Friday, February 27th

SPRING BEGINS in the sky—we are having delicate pale blue skies and they reflect on the ocean, so it too is a blue I hardly ever see in the winter. But the earth is sodden and gray, some ice patches still not quite melted. Snowdrops are showing round the big maple! We are certainly being given an early spring (if it lasts!) to make up for harsh old January.

I wonder why it is that “inspirational” writing such as appears in The Reader’s Digest and in religious magazines so often, far from consoling or “uplifting,” makes me feel angry and upset. Most of the platitudes uttered are true, after all. But the fact is that this kind of superficial piety covers the real thing with a sugary icing meant to make it more palatable. It makes me feel sick. And the sickness is because I feel cheated. It debases God (by making him a kind of universal pal), and sentimentalizes Jesus, and—what is most dangerous and unchristian—it makes its communicants feel superior, part of an élite club where the saved can gather, shutting everyone else out. Into all this Tillich enters like a cleansing, ruthless wind. The thing that moved me so deeply when I read The Shaking of the Foundations came as an answer to my long anguish over the absence of God.

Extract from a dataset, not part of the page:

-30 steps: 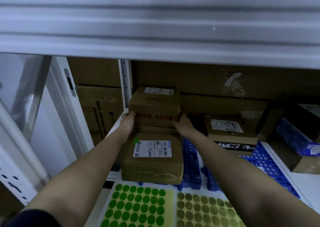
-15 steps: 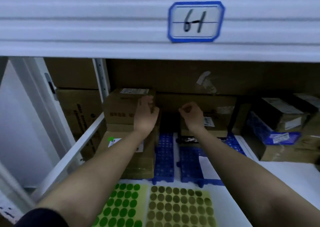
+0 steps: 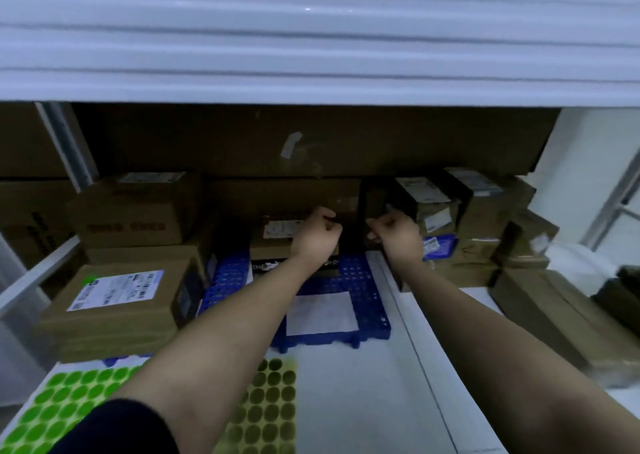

The chapter called “Waiting” begins

“Both the Old and New Testaments describe our existence in relation to God as one of waiting.… The condition of man’s relation to God is first of all one of not having, not seeing, not knowing, and not grasping. A religion in which this is forgotten, no matter how ecstatic or active or reasonable, replaces God by its own creation of an image of God.… I am convinced that much of the rebellion against Christianity is due to the overt or veiled claim of the Christians to possess God, and therefore, also, to the loss of this element of waiting, so decisive for the prophets and the apostles.… They did not possess God, they waited for Him. For how can God be possessed? Is God a thing that can be grasped and known among other things? Is God less than a human person? We always have to wait for a human being.”